# Task requirements
Pull out of the data below the stretch of lines bounded by the one containing "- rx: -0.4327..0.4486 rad" and the one containing "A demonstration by", both bounds included, unchanged.

# Material provided

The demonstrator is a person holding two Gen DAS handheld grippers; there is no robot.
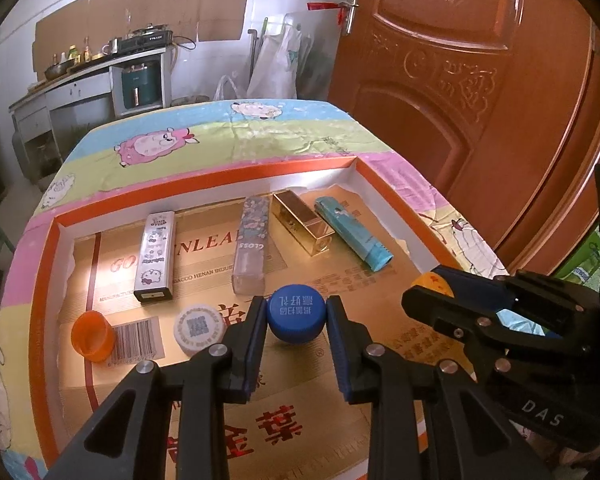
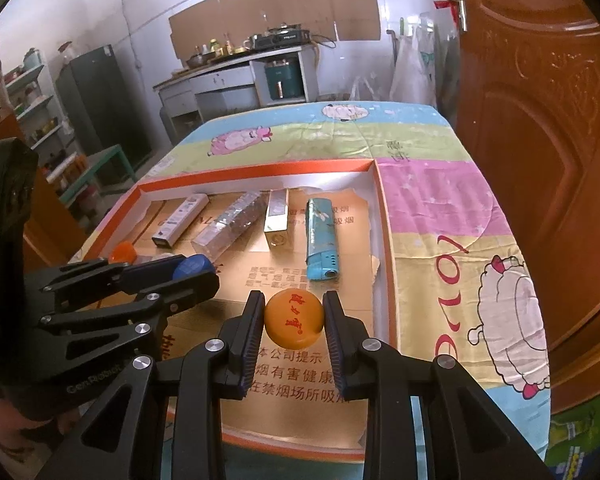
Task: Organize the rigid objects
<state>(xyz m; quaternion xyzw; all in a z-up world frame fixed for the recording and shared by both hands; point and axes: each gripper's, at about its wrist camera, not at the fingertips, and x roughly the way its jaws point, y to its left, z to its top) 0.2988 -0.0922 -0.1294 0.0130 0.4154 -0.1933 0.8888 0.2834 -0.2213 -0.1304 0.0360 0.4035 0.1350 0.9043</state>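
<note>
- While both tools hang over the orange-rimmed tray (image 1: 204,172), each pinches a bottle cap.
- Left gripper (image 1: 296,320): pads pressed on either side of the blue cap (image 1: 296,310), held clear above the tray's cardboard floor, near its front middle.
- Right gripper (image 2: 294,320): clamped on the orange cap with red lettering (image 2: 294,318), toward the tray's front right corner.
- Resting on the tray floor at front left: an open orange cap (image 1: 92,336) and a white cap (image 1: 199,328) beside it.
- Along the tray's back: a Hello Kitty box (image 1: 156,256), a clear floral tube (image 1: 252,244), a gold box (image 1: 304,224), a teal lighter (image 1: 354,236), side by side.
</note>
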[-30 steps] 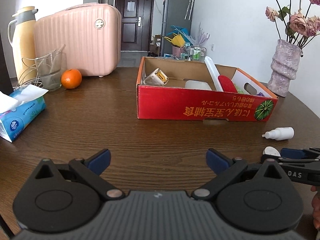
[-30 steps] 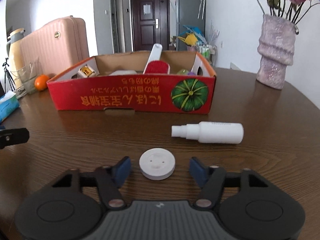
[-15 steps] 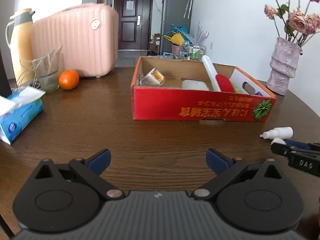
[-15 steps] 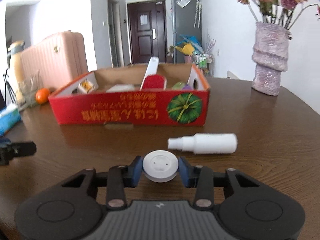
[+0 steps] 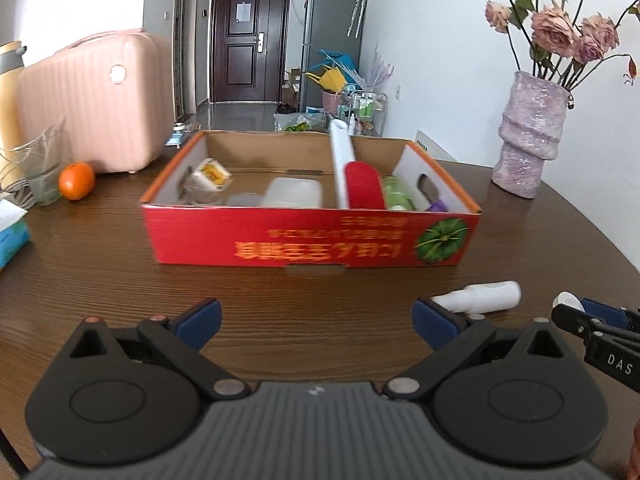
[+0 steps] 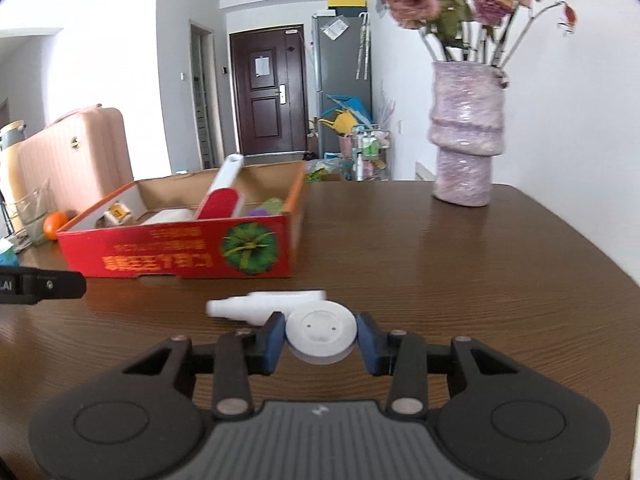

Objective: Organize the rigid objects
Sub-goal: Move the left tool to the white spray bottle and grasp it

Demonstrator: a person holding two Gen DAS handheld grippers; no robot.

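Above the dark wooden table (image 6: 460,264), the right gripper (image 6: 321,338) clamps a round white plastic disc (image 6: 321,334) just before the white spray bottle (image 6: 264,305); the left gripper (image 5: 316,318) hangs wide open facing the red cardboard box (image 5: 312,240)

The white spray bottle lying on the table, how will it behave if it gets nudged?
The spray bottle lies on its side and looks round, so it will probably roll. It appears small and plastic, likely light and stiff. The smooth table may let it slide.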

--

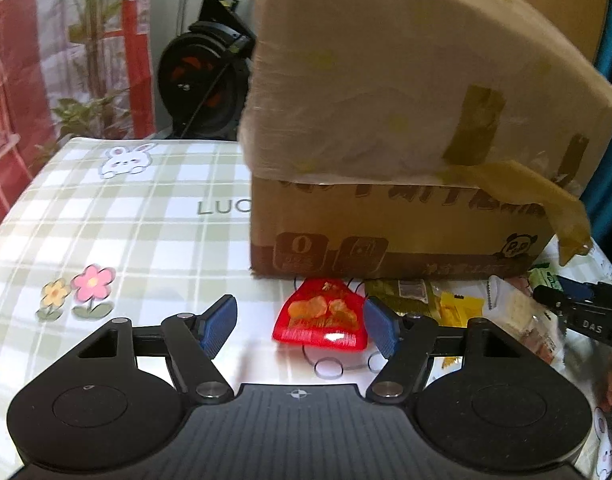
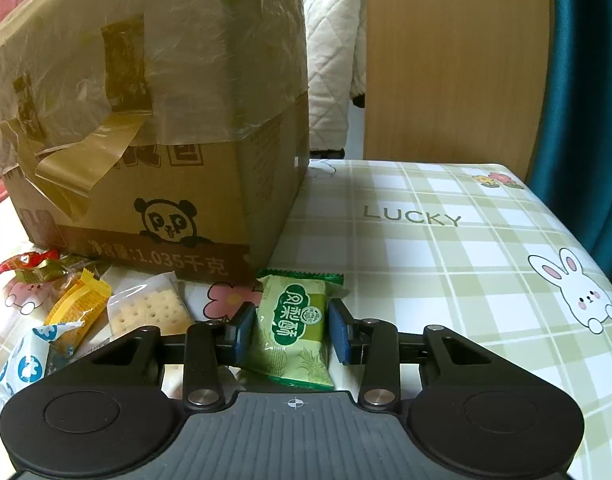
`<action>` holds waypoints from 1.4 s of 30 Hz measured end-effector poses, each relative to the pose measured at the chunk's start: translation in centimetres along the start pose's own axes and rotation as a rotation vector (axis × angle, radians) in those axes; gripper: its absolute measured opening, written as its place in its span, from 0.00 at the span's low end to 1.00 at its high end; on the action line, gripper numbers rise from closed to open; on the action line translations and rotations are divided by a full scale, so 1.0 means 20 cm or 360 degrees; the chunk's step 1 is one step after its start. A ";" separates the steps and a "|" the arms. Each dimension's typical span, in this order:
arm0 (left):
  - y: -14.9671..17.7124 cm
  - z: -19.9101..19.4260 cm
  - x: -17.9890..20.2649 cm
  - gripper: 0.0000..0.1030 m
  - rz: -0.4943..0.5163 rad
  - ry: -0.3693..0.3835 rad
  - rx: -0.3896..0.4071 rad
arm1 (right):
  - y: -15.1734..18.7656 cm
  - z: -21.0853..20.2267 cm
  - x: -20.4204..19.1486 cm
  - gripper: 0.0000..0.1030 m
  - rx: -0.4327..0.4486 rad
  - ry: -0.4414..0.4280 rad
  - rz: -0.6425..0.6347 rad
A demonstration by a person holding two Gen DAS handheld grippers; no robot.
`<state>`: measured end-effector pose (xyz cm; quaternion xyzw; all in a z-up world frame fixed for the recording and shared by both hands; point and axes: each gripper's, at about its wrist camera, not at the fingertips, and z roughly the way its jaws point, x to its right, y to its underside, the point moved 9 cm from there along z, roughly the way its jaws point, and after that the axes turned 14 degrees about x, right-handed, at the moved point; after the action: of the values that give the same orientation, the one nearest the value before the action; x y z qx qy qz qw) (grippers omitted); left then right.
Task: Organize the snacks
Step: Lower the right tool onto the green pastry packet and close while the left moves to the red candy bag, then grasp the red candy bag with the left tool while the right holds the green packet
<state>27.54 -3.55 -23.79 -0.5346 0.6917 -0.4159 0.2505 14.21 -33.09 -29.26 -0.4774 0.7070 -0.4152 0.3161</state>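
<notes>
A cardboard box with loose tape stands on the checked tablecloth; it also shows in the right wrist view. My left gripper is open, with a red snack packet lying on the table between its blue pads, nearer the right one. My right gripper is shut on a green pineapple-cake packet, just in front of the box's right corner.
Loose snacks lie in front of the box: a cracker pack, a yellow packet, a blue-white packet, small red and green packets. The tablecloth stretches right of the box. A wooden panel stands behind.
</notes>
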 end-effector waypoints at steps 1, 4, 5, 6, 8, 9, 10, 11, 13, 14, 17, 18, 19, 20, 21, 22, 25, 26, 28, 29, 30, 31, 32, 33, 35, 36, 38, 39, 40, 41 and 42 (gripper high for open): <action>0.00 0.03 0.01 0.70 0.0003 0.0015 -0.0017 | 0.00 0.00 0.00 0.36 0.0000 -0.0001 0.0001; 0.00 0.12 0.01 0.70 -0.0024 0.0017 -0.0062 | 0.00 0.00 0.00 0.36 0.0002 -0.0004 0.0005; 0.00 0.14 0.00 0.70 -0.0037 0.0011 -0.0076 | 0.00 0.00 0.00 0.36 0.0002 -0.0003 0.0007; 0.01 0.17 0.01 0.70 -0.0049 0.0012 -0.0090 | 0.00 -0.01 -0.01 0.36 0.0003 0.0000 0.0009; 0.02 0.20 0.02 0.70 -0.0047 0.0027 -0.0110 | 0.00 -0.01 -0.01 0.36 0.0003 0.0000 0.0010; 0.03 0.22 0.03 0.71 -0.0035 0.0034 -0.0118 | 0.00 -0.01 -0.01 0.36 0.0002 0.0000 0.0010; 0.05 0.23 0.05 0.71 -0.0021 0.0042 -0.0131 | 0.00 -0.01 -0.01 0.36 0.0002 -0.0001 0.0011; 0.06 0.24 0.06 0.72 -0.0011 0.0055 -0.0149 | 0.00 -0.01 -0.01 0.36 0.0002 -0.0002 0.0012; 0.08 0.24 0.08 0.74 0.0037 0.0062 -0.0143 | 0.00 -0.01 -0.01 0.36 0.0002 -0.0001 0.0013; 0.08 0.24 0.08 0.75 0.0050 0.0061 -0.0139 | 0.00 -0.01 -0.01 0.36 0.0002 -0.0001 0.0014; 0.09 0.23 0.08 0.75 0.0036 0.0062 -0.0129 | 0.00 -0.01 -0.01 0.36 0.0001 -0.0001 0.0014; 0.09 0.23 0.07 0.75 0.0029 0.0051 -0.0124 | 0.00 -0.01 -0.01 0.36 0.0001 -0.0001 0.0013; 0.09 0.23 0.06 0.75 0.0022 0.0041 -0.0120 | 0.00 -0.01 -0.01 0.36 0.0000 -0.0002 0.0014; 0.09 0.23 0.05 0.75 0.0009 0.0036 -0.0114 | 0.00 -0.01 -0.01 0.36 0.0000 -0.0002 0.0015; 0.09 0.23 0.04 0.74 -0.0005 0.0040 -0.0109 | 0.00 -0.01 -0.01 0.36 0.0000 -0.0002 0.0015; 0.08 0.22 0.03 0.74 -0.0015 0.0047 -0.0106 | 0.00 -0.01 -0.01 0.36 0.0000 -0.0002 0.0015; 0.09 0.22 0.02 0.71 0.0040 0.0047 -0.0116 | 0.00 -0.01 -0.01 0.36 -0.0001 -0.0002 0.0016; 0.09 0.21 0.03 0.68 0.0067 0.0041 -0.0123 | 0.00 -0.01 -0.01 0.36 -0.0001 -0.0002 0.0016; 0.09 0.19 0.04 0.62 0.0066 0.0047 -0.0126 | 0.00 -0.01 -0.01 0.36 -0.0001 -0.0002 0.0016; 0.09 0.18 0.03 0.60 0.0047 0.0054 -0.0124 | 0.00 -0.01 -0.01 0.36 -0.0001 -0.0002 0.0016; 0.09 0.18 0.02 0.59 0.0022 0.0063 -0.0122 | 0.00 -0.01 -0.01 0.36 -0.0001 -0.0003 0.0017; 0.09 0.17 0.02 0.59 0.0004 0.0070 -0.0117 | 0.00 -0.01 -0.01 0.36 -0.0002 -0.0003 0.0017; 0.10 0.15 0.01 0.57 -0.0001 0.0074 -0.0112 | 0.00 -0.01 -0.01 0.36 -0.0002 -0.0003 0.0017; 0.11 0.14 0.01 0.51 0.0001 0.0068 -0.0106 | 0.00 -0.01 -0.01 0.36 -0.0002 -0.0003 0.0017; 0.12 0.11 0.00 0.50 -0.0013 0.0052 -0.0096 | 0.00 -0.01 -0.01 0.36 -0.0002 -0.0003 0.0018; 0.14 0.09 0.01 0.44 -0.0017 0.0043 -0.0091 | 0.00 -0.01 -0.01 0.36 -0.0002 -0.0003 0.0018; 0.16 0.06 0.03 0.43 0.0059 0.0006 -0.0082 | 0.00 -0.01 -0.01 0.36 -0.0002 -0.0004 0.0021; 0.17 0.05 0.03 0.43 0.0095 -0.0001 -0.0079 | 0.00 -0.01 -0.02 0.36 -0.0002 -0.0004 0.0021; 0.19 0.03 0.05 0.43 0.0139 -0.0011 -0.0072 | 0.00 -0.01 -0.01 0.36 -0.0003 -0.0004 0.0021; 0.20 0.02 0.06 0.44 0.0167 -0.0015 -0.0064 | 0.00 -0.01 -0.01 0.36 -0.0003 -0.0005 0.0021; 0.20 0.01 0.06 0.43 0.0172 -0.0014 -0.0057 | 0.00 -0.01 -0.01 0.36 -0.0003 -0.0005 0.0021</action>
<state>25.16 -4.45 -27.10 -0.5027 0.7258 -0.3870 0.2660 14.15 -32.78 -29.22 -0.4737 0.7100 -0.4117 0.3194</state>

# Solution to the exercise
  - rx: -0.4327..0.4486 rad
  - ry: -0.4414..0.4280 rad
  - rz: -0.6425..0.6347 rad
A demonstration by a person holding two Gen DAS handheld grippers; no robot.

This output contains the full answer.